La scène s’est déroulée en direct, un dimanche soir, sur NCI 360, l’un des rares espaces télévisés ivoiriens où majorité et opposition se croisent face aux téléspectateurs. Invité sur le plateau de NCI 360, l’émission politique phare de la Nouvelle Chaîne Ivoirienne, Fabrice Lago, plus connu sous le nom de Steve Beko, a quitté le débat en direct. Motif : des propos du procureur visant l’arrestation des militants du PPA-CI (Parti des Peuples Africains – Côte d’Ivoire) et du PDCI-RDA après la marche de l’opposition du 9 août.
Un départ en direct qui fait du bruit
Dimanche soir, le ton est vite monté sur le plateau de NCI 360. Alors que la discussion portait sur les suites judiciaires de la mobilisation de l’opposition, Steve Beko a exprimé son indignation face aux déclarations du procureur. Estimant que celles-ci légitimaient une répression politique, le porte-parole du Front Commun PPA-CI/PDCI a pris la décision de quitter le plateau, laissant un vide sur son fauteuil en plein direct.
Cette sortie , largement relayée sur les réseaux sociaux, a immédiatement enflammé le débat politique ivoirien.

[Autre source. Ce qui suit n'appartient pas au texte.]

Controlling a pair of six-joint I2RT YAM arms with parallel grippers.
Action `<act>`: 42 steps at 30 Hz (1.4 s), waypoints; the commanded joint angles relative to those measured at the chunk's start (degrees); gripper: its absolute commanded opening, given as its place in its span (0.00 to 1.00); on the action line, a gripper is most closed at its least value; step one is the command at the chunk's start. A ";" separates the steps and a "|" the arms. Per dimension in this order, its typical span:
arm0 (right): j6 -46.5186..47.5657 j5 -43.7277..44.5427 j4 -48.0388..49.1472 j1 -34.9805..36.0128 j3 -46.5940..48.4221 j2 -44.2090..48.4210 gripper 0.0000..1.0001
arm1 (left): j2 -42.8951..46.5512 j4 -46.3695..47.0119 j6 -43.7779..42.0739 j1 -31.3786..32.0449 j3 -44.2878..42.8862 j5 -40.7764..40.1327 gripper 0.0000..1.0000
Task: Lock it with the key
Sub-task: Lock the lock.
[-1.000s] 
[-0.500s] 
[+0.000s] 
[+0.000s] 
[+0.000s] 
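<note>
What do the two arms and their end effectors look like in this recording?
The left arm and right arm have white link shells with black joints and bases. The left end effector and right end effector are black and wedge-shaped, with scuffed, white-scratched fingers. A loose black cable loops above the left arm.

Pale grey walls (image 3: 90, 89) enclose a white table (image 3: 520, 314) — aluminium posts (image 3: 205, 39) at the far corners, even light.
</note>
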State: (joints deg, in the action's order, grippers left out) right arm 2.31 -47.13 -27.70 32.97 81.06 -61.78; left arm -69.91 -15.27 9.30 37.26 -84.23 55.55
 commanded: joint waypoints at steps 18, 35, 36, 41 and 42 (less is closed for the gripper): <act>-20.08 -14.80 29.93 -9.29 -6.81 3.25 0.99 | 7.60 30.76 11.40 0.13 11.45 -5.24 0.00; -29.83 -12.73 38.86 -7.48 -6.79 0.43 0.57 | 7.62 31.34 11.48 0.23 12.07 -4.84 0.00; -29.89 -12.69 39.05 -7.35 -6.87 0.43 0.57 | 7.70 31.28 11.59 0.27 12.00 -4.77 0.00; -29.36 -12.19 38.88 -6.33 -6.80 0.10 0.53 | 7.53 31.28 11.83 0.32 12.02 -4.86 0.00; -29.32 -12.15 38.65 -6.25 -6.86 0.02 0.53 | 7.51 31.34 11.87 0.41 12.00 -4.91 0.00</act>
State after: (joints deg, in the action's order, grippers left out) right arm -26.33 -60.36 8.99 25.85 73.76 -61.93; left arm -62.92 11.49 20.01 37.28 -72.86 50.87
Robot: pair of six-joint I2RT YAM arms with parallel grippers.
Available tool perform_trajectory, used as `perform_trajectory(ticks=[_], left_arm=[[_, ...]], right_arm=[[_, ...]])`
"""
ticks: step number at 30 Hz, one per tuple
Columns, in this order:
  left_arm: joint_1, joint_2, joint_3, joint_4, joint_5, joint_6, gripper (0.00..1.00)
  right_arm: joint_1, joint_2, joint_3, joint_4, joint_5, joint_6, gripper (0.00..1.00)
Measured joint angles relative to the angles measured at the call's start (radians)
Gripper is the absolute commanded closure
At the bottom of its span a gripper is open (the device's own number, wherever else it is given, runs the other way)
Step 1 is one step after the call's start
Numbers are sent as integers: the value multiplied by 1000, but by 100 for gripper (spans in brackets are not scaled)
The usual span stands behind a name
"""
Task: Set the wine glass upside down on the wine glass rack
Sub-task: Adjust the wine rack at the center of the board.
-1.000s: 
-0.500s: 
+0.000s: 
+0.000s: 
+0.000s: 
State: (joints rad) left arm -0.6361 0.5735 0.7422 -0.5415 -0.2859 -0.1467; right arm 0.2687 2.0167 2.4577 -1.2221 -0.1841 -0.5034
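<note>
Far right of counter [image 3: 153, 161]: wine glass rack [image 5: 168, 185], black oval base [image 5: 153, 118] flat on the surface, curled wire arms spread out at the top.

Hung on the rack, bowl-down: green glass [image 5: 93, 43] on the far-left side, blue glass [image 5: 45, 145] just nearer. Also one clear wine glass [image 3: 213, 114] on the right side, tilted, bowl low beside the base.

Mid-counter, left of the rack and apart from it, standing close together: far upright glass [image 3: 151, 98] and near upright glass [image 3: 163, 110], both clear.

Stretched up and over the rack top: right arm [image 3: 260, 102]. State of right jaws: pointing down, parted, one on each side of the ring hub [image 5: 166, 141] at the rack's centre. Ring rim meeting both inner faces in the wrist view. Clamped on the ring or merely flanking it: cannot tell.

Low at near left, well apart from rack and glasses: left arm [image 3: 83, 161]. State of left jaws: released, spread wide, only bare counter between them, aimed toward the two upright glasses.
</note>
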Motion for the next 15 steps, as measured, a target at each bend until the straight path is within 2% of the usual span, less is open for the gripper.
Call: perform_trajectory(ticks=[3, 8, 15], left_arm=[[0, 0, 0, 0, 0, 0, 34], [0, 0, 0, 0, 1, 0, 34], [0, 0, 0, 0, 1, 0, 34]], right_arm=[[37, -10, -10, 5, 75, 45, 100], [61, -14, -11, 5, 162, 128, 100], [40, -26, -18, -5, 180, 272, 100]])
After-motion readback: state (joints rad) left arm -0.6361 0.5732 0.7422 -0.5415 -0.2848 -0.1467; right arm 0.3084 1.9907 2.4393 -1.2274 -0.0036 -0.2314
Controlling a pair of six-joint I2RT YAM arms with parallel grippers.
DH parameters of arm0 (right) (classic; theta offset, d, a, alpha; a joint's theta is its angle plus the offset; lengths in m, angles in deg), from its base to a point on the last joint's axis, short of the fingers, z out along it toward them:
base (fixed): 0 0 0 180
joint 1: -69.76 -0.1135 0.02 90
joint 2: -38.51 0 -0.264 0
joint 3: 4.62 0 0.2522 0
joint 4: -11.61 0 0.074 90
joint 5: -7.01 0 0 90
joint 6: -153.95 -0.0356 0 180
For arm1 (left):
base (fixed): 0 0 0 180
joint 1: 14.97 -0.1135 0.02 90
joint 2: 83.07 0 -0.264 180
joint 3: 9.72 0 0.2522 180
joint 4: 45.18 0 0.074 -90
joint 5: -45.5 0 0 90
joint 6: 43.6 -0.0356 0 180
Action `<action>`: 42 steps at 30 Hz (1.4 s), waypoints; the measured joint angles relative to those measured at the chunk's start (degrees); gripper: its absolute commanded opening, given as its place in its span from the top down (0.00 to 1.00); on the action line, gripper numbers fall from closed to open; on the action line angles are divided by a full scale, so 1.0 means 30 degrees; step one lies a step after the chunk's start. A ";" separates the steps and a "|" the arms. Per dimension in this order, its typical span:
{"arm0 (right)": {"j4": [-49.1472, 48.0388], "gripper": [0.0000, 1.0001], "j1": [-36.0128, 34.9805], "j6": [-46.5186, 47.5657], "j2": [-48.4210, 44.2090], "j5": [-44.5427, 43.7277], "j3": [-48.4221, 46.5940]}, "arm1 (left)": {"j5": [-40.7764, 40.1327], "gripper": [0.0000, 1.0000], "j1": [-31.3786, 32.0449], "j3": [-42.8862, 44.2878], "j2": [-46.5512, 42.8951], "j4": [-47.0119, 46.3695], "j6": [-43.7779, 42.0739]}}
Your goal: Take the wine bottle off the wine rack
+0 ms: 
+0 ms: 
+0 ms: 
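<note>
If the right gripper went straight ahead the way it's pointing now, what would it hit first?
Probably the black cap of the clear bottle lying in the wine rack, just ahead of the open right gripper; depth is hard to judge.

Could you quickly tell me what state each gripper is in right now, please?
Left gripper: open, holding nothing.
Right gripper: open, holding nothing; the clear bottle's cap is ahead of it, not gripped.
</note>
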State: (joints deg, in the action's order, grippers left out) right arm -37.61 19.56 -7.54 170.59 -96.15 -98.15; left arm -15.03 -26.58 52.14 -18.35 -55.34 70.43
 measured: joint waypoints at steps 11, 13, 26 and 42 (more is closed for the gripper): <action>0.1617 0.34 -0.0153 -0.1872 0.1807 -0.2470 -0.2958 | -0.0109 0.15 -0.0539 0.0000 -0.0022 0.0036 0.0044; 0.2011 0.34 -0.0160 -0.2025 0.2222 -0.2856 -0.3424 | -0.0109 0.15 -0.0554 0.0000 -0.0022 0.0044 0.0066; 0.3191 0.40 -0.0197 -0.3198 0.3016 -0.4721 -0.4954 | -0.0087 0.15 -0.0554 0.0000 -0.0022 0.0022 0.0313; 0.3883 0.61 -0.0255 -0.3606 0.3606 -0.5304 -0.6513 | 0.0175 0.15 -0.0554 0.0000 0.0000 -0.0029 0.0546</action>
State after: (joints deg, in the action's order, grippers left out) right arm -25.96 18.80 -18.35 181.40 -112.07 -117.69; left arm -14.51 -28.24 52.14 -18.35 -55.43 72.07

Réaction ferme du présentateur
Ali Diarrassouba, animateur de l’émission, a dénoncé un « manque de respect » envers les téléspectateurs et l’équipe de production. « Nous invitons des acteurs politiques pour un échange d’idées. Quitter le plateau de cette façon n’est pas acceptable », a-t-il déclaré, allant jusqu’à menacer de refuser à l’avenir les invités qui adopteraient ce type de comportement.
Un geste politique calculé ?
Pour ses partisans, Steve Beko a voulu marquer un coup fort face à ce qu’il considère comme une criminalisation de l’action politique. En pleine campagne électorale, ce départ en direct devient un acte symbolique, destiné à montrer que l’opposition refuse de cautionner une tribune où ses militants sont publiquement visés par la justice.
Pour ses détracteurs, en revanche, il s’agit d’un coup médiatique risqué : quitter le débat, c’est aussi perdre la possibilité de défendre ses arguments face au public national.
Une tension politique palpable
Cet incident survient dans un climat déjà tendu. Deux jours plus tôt, l’opposition réunie au sein du Front Commun avait organisé une marche à Yopougon pour exiger une élection présidentielle « inclusive et apaisée ». Le pouvoir a répliqué par un discours ferme, et plusieurs militants des partis d’opposition font désormais l’objet de poursuites judiciaires.